Ele está a lutar arduamente no Conselho de Ministros pelo plano habitacional. Segundo o que disse a maioria dos presentes, o que movimentou bastante o debate foi o resultado das partes superintendentes no recebimento das operações de habitação social e do evento simples. Os duelistas, especialmente o ministro da Cultura, Alessandro Giuli, e o ministro da Infraestrutura, Matteo Salvini, com a primeira-ministra Giorgia Meloni, como dizem, desempenharam o papel de mediadores.
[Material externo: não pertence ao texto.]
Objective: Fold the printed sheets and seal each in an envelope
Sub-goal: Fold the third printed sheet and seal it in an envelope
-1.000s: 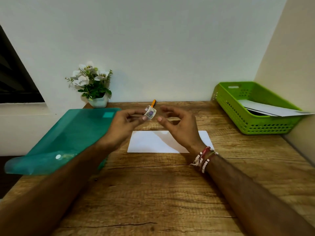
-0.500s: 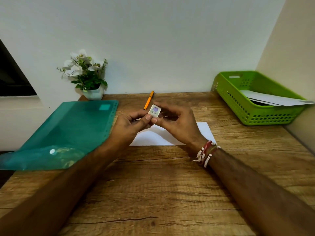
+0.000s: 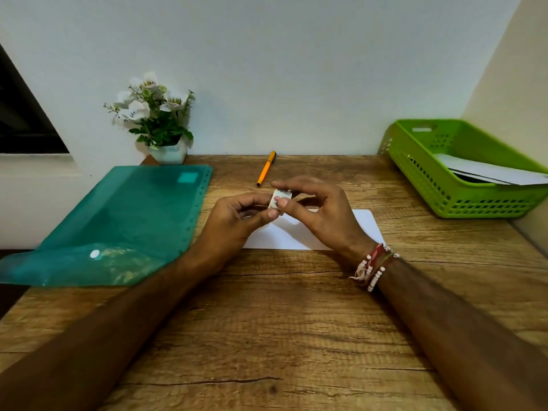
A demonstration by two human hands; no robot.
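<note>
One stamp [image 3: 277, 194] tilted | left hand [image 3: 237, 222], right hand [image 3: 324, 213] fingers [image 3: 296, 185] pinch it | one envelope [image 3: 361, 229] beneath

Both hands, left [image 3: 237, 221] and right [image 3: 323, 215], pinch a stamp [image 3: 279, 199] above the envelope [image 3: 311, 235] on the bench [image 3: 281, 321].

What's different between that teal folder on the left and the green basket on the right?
The folder is dark teal and see-through; the basket is bright solid green. The folder lies flat, its left side hanging past the table edge; the basket stands with raised, hole-patterned walls. The basket holds white papers; what the folder holds is unclear. Both look plastic and rest on the wooden table.
</note>
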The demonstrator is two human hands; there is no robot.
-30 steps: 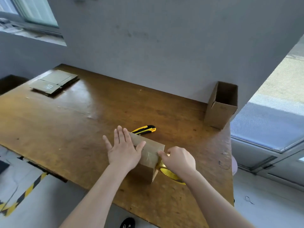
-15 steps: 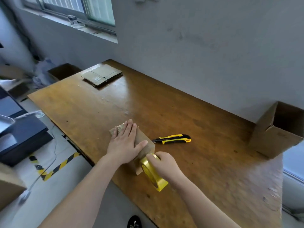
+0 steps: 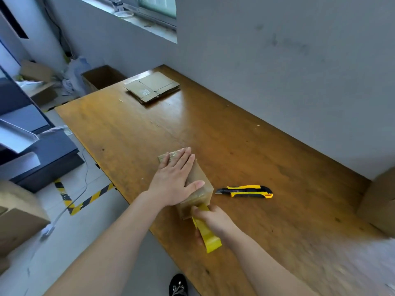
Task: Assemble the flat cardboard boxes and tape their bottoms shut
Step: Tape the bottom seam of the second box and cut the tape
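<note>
Toe of a black shoe (image 3: 178, 285) shows at the bottom edge, on the floor just off the near side of the wooden table (image 3: 235, 135). Above it the right hand (image 3: 215, 218) has its fingers curled round a yellow roll of tape (image 3: 208, 236), held on edge, with the roll's upper end touching the near end of a small cardboard box (image 3: 202, 189). This box stands close to the table's near edge, and glossy clear tape shows on its top. The left hand (image 3: 177, 180) lies flat on that top, palm down, fingers straight and pressed together and pointing away, thumb spread out to the right; its fingertips reach the crinkled tape at the box's far end.

Just to the right of the box a yellow and black knife (image 3: 245, 191) lies on the table, apart from it, blade tip toward the box. At the right edge of the view another brown box (image 3: 378, 201) sits on the table, blurred and cut off by the frame. Well beyond, at the far left corner of the table, lies a stack of flat cardboard boxes (image 3: 152, 87). Past that corner an open carton (image 3: 102, 76) stands on the floor against the grey wall.
</note>
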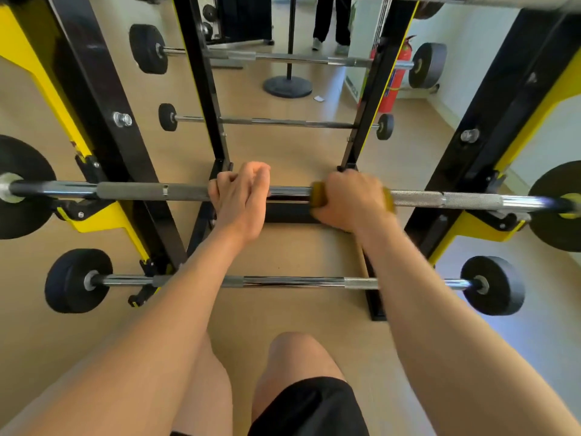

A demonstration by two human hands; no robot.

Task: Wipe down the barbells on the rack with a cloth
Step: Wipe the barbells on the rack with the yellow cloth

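Note:
A chrome barbell (pixel 144 191) with black plates lies across the black and yellow rack (pixel 103 121) at hand height. My left hand (pixel 240 196) grips its shaft near the middle. Just to the right, my right hand (pixel 349 199) grips a yellow-brown cloth (pixel 317 193) wrapped round the same shaft; the cloth shows at both sides of the fist and looks blurred. A smaller barbell (pixel 295 282) rests on the rack below, partly behind my forearms. Two more barbells (pixel 283 58) (pixel 276 122) sit on the rack's far side.
A red fire extinguisher (pixel 393 86) stands by the far right upright. A round black stand base (pixel 287 85) sits on the wood floor beyond the rack, and a person's legs (pixel 333 23) are behind it. My bare knees and black shorts (pixel 308 407) fill the bottom.

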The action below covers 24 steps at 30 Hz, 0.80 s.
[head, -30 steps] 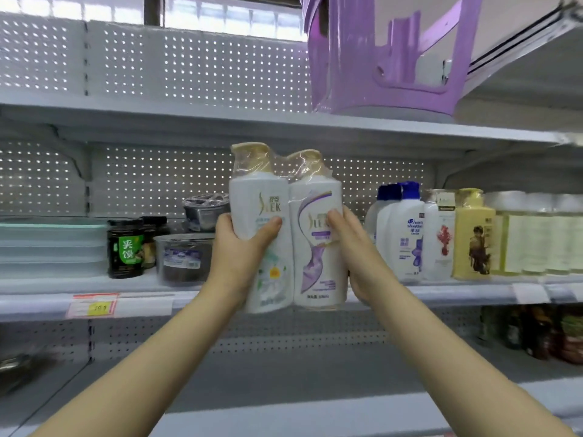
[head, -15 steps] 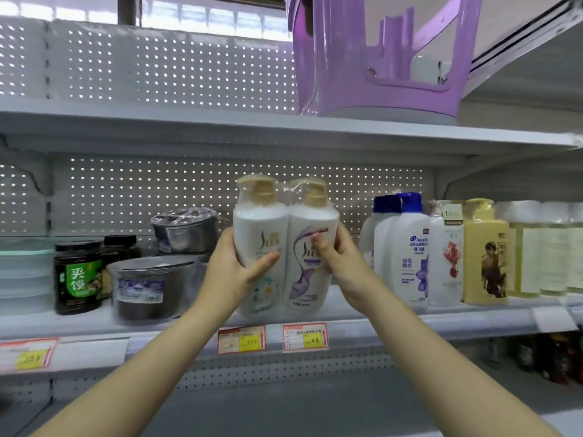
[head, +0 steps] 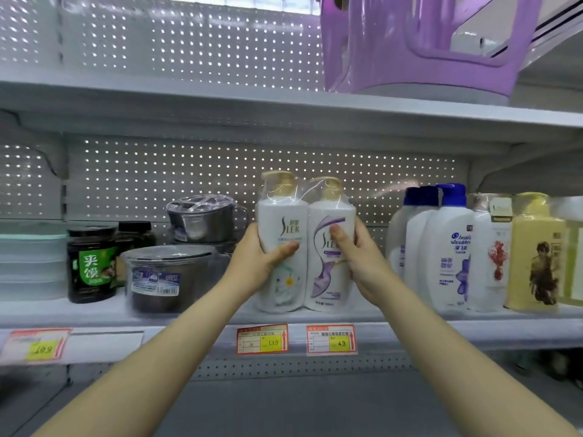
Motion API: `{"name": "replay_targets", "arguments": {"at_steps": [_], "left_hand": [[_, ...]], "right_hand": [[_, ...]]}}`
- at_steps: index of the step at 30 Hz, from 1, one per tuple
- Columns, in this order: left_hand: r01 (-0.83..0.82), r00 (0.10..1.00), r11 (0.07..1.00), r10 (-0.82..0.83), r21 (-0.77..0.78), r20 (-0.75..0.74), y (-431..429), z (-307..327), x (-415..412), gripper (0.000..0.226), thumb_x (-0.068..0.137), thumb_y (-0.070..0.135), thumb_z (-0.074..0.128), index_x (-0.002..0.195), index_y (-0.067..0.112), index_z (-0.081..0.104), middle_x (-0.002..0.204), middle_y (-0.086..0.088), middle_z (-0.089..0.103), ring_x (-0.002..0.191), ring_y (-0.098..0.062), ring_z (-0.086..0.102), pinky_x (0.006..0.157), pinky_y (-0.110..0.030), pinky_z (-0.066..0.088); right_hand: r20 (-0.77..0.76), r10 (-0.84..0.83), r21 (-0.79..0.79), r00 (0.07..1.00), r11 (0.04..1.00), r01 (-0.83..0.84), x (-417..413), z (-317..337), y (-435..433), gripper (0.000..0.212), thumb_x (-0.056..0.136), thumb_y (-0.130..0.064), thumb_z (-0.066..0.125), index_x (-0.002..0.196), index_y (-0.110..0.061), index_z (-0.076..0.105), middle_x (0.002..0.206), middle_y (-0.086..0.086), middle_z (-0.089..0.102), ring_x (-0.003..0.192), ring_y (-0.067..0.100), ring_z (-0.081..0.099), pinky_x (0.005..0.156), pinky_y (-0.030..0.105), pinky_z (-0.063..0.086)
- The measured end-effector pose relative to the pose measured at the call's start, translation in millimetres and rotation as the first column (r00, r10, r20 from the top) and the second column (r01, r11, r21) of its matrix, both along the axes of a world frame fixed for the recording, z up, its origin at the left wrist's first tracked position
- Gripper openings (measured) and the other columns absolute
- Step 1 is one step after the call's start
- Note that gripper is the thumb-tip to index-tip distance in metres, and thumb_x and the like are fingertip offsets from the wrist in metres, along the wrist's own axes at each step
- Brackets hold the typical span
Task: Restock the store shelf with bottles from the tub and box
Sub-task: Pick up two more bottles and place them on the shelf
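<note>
A twin pack of white shampoo bottles [head: 293, 222] with gold pump caps, wrapped together in clear film, stands upright on the middle shelf [head: 195, 313]. My left hand [head: 262, 263] grips the left bottle from its left side, thumb across the front. My right hand [head: 356, 257] grips the right bottle, thumb on its purple label. The pack's base rests on the shelf surface, in the gap between the steel pots and the row of white bottles. The tub and box are out of view.
Left of the pack sit steel pots [head: 170, 275], dark jars [head: 90, 263] and stacked plastic containers [head: 28, 263]. To the right stand blue-capped white bottles [head: 441, 253] and a yellow bottle [head: 536, 257]. A purple plastic stool [head: 419, 48] sits on the upper shelf. Price tags [head: 331, 340] line the shelf edge.
Both hands carried the twin pack forward and down from in front of the shelf edge onto the middle shelf, where its base now rests.
</note>
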<state>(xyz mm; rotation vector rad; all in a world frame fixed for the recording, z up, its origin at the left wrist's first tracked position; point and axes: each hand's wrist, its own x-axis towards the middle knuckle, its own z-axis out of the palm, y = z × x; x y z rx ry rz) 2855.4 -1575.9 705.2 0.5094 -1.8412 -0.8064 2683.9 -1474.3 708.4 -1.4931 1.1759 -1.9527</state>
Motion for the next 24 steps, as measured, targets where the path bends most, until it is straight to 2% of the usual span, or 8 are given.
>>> {"name": "replay_targets", "arguments": {"at_steps": [3,6,9,11,14,19,21,24], "left_hand": [[0.021,1.0,0.998,-0.02,0.06,-0.015,-7.5,-5.5,-2.2,0.05,0.08,0.037,0.075,0.118,0.018,0.047,0.107,0.008,0.065,0.091,-0.006,0.066,0.069,-0.02,0.053],[0.067,0.998,0.994,-0.068,0.089,-0.001,-11.6,-7.0,-2.4,0.071,0.071,0.054,0.077,0.124,0.017,0.047,0.112,0.003,0.067,0.096,-0.013,0.069,0.08,-0.034,0.058],[0.092,0.995,0.99,-0.095,0.111,0.03,-12.5,-7.4,-2.2,0.083,0.069,0.058,0.077,0.13,0.016,0.039,0.119,0.001,0.063,0.105,-0.018,0.067,0.088,-0.04,0.057],[0.096,0.993,0.989,-0.104,0.116,0.058,-14.4,-9.8,-2.6,0.086,0.074,0.04,0.08,0.136,0.019,0.025,0.123,0.002,0.056,0.11,-0.015,0.061,0.093,-0.037,0.054],[0.131,0.984,0.987,-0.142,0.096,0.108,-22.8,-13.9,-2.4,0.095,0.071,0.026,0.084,0.137,0.032,0.016,0.133,-0.001,0.049,0.117,-0.016,0.057,0.094,-0.036,0.054],[0.113,0.984,0.985,-0.129,0.132,0.12,-34.8,-12.9,-6.5,0.1,0.051,0.055,0.084,0.127,0.046,0.019,0.137,-0.002,0.047,0.119,-0.018,0.056,0.095,-0.043,0.054],[0.135,0.983,0.979,-0.151,0.151,0.099,-39.4,-14.6,-10.1,0.097,0.057,0.05,0.084,0.129,0.043,0.02,0.136,-0.002,0.049,0.119,-0.017,0.057,0.094,-0.038,0.054],[0.194,0.976,0.965,-0.208,0.176,0.064,-42.9,-15.6,-15.6,0.087,0.078,0.024,0.079,0.138,0.03,0.018,0.128,0.001,0.056,0.109,-0.01,0.061,0.079,-0.021,0.056]], "right_hand": [[-0.024,-0.004,0.021,1.0,1.0,0.004,-0.4,1.5,-7.2,0.046,0.089,-0.036,0.062,0.132,-0.026,0.049,0.118,0.002,0.07,0.102,0.019,0.07,0.085,0.039,0.058],[-0.023,-0.036,0.042,0.999,0.998,0.037,-1.4,-0.9,-13.6,0.048,0.089,-0.04,0.065,0.133,-0.03,0.048,0.123,0.001,0.066,0.104,0.017,0.069,0.089,0.039,0.056],[-0.084,-0.075,0.082,0.994,0.993,0.082,-4.3,-7.6,-14.0,0.071,0.07,-0.051,0.079,0.131,-0.04,0.046,0.134,0.003,0.055,0.112,0.017,0.064,0.095,0.043,0.054],[-0.094,-0.024,0.122,0.995,0.992,0.036,-9.5,-11.3,-12.7,0.075,0.072,-0.035,0.083,0.134,-0.039,0.042,0.133,0.003,0.056,0.114,0.018,0.063,0.096,0.042,0.053],[-0.083,0.088,0.166,0.993,0.983,-0.073,-15.5,-13.5,-8.6,0.067,0.084,-0.009,0.072,0.135,-0.037,0.038,0.123,0.002,0.065,0.11,0.018,0.066,0.095,0.04,0.054],[-0.04,0.089,0.175,0.995,0.981,-0.08,-17.2,-14.7,-18.7,0.067,0.086,-0.007,0.069,0.137,-0.035,0.038,0.119,0.004,0.068,0.106,0.02,0.068,0.085,0.036,0.058],[-0.033,0.089,0.169,0.995,0.982,-0.082,-17.4,-14.8,-23.6,0.066,0.086,-0.008,0.07,0.137,-0.034,0.039,0.118,0.004,0.069,0.105,0.02,0.069,0.084,0.037,0.059],[-0.028,0.094,0.164,0.995,0.983,-0.088,-19.4,-15.2,-29.3,0.061,0.086,-0.008,0.069,0.134,-0.035,0.042,0.118,0.004,0.069,0.105,0.021,0.069,0.086,0.04,0.058]]}}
O debate continuou por muito tempo, com Giuli chegando a ameaçar não votar. “Enquanto eu for ministro – disse – não permitirei que seja violado o artigo 9º da Constituição”, ou seja, o da protecção do património histórico e artístico. O objeto da polêmica foi justamente a função da superintendência, que foi ainda questionada antes do início das obras. Permitir, por exemplo, a demolição de edifícios Art Nouveau sem restrições.
Muitos dos presentes assistiram à conversa com certo espanto, que ficaram depois da reunião com a próxima reunião técnica para resolver o problema.. O próprio Salvini aparentemente não aceitou bem, desabafando a sua raiva com uma expressão como: “Mas devemos intervir em Quarto Oggiaro…”.
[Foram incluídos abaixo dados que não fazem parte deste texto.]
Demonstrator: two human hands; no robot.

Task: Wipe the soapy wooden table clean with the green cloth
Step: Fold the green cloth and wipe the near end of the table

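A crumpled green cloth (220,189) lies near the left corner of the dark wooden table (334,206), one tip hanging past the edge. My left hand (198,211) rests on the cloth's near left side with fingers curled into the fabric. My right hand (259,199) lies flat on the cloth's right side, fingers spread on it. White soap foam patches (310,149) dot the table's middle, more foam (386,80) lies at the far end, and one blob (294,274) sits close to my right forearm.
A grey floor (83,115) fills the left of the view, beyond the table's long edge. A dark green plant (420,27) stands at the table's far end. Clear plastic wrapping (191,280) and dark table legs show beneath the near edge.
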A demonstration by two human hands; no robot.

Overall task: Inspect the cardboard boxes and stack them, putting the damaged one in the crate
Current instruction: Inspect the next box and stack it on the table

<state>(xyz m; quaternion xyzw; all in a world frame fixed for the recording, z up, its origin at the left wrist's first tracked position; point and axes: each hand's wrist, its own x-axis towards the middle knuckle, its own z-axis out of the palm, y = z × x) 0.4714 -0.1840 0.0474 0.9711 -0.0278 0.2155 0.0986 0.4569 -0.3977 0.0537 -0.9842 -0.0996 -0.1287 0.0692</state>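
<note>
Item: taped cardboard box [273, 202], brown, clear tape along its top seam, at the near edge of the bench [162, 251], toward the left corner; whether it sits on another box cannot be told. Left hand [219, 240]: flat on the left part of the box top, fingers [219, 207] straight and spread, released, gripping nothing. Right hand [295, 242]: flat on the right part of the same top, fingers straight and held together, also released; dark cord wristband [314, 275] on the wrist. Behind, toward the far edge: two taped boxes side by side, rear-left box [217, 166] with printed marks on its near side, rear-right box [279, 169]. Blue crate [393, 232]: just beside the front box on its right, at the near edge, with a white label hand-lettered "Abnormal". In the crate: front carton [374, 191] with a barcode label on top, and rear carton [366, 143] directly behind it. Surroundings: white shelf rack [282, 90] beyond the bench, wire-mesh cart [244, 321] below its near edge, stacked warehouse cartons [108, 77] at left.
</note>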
“A folha de pagamento deve ser burocracia, as superintendências devem ser rebaixadas ou, no que me diz respeito, rebaixadas ao chão”. É um dos argumentos, pelo que sabemos, expresso por Salvini na parte mais quente desta reunião. A decisão recebeu então luz verde após reunião técnica, prevendo-se – como explicam diversas fontes – trabalhar num “ajuste” de mediação em caso de supervisão, nos moldes do que mais tem sido feito na disponibilização de residências estudantis. O texto final, explicando o mesmo, é esperado em poucos dias.